─── Data to use

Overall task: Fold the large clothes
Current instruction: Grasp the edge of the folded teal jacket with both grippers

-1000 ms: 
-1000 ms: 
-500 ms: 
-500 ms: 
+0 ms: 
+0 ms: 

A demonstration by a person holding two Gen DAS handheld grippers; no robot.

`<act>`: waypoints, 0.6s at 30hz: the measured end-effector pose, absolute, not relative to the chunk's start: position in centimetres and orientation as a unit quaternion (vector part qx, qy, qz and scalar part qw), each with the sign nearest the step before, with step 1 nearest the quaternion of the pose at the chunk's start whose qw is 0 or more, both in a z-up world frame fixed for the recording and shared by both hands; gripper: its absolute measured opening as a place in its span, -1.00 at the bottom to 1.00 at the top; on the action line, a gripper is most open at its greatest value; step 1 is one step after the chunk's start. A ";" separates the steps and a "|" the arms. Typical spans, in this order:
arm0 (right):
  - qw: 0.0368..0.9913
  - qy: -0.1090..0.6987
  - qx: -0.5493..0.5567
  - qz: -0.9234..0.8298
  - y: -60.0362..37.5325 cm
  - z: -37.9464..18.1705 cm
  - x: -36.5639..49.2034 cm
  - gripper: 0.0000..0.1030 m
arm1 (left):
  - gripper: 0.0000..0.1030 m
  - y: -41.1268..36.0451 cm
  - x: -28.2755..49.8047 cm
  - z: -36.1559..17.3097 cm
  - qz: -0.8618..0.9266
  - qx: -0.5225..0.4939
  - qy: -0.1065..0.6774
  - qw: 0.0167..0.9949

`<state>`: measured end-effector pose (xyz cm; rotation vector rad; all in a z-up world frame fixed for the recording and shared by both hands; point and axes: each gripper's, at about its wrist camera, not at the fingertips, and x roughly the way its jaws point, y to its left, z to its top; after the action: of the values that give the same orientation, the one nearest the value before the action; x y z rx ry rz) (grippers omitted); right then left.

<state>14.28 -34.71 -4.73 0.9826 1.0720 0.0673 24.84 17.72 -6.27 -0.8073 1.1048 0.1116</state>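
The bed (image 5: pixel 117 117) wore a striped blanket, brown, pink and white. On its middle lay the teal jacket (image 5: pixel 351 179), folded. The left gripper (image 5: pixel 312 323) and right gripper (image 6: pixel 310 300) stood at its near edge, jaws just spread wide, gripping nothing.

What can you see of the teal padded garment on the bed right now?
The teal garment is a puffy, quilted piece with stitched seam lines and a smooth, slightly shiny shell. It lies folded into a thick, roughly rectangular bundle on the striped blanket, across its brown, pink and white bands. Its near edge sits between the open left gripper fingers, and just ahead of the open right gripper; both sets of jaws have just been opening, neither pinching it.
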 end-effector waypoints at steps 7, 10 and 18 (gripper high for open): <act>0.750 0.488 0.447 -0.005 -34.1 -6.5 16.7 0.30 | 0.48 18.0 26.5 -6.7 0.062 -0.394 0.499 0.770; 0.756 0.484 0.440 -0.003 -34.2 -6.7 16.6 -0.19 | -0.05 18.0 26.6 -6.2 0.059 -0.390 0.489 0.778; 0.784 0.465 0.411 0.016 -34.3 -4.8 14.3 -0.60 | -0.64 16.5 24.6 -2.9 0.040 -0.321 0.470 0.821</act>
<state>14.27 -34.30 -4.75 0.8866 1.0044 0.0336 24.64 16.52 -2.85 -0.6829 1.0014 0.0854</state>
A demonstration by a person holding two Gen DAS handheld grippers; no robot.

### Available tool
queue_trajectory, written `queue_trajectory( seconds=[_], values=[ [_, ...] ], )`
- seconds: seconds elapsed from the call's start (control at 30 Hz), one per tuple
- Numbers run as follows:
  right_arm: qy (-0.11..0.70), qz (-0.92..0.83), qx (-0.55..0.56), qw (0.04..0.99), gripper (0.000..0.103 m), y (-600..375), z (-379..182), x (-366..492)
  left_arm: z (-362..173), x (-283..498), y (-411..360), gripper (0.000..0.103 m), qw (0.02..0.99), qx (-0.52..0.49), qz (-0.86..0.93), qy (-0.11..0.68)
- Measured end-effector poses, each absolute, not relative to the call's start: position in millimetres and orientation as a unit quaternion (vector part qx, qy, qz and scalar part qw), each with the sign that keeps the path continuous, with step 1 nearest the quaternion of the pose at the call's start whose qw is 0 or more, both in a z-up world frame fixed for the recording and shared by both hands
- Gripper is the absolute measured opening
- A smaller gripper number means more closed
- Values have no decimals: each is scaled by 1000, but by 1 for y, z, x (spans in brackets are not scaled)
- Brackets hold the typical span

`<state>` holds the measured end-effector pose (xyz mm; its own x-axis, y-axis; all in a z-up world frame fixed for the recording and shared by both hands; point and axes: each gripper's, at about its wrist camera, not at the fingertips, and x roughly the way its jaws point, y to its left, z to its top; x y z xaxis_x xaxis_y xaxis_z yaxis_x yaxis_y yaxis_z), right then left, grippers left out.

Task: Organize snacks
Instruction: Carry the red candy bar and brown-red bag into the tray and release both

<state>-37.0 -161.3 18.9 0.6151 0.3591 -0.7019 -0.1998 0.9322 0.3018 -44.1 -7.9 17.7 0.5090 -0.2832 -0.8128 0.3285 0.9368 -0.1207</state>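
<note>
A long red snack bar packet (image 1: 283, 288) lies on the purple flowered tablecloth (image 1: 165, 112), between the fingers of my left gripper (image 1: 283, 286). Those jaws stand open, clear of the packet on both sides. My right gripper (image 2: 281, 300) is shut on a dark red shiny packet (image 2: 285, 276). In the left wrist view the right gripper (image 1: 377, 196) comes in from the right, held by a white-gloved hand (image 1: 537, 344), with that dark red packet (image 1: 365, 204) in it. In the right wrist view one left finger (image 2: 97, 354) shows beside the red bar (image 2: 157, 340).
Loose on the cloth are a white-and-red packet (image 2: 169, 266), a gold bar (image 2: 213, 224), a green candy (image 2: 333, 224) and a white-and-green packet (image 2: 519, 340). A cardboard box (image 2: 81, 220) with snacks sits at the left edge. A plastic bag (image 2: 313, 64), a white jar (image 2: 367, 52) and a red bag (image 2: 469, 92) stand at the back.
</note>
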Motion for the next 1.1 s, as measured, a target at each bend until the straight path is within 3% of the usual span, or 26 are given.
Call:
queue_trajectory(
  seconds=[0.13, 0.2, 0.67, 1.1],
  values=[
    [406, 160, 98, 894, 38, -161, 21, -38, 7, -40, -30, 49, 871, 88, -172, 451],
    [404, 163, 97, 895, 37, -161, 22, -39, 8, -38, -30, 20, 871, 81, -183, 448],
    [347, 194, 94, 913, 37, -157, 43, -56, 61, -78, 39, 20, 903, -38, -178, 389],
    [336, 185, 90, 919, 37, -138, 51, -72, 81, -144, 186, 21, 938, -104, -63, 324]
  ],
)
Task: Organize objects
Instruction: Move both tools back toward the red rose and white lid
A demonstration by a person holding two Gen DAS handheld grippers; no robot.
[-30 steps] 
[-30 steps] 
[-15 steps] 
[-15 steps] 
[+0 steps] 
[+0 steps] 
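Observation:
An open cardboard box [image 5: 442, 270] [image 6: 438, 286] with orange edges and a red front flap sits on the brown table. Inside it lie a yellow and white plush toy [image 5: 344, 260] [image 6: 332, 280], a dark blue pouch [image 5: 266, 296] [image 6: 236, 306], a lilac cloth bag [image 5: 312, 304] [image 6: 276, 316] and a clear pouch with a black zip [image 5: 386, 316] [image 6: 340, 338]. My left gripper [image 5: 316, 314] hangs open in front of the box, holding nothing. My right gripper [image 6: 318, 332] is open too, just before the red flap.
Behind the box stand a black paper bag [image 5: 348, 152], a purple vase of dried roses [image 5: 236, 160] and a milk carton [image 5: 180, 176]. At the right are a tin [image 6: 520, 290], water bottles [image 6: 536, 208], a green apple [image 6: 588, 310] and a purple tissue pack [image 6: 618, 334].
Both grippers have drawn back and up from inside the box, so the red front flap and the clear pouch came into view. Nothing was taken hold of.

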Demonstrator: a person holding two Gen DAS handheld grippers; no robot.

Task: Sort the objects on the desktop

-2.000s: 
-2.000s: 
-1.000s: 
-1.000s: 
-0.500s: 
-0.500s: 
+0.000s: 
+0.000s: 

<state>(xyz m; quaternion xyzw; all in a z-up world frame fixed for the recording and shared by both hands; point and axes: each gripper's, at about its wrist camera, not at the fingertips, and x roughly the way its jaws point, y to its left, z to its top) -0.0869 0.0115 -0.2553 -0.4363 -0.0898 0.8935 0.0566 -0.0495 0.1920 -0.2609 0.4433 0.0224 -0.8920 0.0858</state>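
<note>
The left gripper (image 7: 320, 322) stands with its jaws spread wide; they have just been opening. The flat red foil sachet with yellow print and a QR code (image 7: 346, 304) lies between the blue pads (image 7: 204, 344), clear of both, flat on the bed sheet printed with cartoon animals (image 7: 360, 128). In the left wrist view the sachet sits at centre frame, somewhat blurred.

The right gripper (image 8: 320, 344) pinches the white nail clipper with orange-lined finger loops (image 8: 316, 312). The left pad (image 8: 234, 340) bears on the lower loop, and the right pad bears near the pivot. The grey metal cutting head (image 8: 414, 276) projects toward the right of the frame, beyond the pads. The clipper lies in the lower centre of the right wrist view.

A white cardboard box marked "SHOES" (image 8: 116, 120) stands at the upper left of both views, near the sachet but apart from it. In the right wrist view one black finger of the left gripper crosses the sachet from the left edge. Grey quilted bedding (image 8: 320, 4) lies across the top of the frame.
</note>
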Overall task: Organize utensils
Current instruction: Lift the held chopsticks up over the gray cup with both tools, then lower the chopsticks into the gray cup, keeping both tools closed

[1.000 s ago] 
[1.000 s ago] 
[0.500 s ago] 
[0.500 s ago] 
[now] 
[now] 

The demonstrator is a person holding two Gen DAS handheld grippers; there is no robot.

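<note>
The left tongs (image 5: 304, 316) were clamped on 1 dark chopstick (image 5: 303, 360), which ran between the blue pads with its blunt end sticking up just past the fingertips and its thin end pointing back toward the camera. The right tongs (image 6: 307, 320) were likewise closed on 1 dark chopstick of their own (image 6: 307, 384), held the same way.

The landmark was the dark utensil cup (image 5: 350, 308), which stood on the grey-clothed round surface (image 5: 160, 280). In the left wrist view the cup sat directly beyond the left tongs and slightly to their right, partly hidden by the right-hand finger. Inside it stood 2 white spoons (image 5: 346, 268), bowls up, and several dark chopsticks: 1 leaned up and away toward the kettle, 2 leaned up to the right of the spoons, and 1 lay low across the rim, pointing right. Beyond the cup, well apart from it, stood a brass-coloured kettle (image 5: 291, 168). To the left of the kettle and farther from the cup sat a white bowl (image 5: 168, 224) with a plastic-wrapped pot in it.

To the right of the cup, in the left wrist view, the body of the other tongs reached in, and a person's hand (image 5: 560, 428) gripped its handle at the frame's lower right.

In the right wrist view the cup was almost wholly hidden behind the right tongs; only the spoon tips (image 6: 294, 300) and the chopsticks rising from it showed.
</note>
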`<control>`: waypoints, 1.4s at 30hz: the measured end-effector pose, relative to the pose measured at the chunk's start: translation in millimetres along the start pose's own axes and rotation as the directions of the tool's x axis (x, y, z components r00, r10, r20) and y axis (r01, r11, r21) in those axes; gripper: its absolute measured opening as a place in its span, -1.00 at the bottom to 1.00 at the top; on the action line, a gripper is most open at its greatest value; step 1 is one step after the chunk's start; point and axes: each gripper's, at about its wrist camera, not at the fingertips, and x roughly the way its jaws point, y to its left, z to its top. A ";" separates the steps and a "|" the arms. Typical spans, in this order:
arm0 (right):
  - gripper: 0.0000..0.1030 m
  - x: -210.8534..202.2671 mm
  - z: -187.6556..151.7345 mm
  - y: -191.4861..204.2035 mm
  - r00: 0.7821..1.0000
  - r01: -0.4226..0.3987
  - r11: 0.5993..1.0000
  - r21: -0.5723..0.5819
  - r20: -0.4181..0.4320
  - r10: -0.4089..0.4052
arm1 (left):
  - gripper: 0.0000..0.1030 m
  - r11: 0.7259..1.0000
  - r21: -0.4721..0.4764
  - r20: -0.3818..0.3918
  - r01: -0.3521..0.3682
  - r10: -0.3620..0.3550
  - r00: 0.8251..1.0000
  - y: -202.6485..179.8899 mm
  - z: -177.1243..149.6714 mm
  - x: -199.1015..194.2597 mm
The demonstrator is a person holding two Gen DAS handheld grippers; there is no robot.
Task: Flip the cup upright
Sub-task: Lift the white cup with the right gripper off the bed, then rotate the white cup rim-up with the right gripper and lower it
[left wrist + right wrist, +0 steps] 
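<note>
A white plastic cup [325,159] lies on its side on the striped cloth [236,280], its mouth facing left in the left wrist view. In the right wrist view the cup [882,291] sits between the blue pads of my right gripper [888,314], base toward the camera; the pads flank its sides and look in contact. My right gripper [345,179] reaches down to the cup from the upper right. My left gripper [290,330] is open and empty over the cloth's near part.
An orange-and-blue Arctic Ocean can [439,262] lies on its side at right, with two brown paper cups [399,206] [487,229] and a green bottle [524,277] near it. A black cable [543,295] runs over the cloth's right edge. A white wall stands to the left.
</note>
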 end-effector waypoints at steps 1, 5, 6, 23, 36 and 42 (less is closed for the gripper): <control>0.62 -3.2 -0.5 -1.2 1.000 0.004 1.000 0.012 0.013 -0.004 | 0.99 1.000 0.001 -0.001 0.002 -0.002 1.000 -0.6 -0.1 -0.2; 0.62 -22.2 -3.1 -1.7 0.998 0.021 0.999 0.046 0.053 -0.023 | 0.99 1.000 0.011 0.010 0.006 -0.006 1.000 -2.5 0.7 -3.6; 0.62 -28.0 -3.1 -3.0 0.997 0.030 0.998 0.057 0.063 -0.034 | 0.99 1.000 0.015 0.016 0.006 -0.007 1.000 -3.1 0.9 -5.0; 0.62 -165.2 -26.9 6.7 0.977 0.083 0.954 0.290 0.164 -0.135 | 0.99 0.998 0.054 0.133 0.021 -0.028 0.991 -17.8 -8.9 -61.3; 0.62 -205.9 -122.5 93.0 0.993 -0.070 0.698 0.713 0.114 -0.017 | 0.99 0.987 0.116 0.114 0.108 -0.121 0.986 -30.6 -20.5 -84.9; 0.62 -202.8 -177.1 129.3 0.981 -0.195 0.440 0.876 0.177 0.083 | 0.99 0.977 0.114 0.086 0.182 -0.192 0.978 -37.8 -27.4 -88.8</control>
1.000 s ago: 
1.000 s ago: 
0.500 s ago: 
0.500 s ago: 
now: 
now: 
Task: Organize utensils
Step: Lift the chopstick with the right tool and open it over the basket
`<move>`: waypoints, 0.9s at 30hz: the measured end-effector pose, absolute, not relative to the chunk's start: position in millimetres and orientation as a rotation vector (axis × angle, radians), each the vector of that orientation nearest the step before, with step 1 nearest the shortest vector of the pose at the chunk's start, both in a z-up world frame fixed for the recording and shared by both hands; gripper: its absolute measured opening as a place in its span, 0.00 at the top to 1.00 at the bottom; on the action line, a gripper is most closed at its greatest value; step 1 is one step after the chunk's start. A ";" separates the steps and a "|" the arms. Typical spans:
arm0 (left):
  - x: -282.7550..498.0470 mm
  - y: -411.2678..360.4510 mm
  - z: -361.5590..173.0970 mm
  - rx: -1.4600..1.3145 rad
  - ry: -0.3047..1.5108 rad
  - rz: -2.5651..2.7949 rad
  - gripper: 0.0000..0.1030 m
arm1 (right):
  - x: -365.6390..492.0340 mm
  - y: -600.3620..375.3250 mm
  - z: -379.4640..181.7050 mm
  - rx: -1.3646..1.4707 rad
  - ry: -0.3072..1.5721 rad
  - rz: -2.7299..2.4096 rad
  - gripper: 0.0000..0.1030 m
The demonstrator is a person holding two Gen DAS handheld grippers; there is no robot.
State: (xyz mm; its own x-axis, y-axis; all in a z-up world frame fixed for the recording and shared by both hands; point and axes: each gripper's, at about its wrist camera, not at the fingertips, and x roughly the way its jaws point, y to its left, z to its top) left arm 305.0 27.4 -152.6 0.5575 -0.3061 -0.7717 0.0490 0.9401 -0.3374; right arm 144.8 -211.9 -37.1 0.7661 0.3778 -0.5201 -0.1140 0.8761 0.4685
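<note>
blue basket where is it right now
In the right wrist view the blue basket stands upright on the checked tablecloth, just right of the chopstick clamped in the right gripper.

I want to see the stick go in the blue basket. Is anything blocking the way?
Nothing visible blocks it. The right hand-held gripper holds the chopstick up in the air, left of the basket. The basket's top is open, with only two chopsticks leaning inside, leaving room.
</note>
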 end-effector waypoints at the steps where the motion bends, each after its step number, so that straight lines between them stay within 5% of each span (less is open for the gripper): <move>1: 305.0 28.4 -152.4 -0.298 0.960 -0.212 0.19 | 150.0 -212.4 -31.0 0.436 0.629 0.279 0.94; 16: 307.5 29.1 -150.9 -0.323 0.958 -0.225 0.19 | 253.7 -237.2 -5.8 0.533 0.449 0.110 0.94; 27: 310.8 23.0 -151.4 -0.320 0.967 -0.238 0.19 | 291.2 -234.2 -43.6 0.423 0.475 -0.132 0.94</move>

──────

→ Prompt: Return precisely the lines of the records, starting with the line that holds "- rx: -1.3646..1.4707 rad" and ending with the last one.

→ Written reply:
  - rx: -1.3646..1.4707 rad
  - ry: -0.3072..1.5721 rad
  - rz: -2.7299..2.4096 rad
  - gripper: 0.0000..0.1030 m
The demonstrator is a person holding two Gen DAS handheld grippers; there is no robot.
State: (xyz mm; its own x-axis, y-axis; all in a z-up world frame fixed for the recording and shared by both hands; point and axes: each gripper's, at about its wrist camera, not at the fingertips, and x roughly the way its jaws point, y to its left, z to its top) left arm 305.0 27.4 -152.6 0.5575 -0.3061 -0.7717 0.0490 0.9401 -0.3374; right arm 144.8 -211.9 -37.1 0.7661 0.3778 -0.5201 -0.1140 0.8761 0.4685
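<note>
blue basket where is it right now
In the right wrist view the blue basket stands upright on the checked tablecloth, just right of the chopstick clamped in the right gripper.

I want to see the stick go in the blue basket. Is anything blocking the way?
Nothing visible blocks it. The right hand-held gripper holds the chopstick up in the air, left of the basket. The basket's top is open, with only two chopsticks leaning inside, leaving room.
</note>
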 end-effector waypoints at the steps where the motion bends, each after its step number, so that straight lines between them stay within 5% of each span (less is open for the gripper): <move>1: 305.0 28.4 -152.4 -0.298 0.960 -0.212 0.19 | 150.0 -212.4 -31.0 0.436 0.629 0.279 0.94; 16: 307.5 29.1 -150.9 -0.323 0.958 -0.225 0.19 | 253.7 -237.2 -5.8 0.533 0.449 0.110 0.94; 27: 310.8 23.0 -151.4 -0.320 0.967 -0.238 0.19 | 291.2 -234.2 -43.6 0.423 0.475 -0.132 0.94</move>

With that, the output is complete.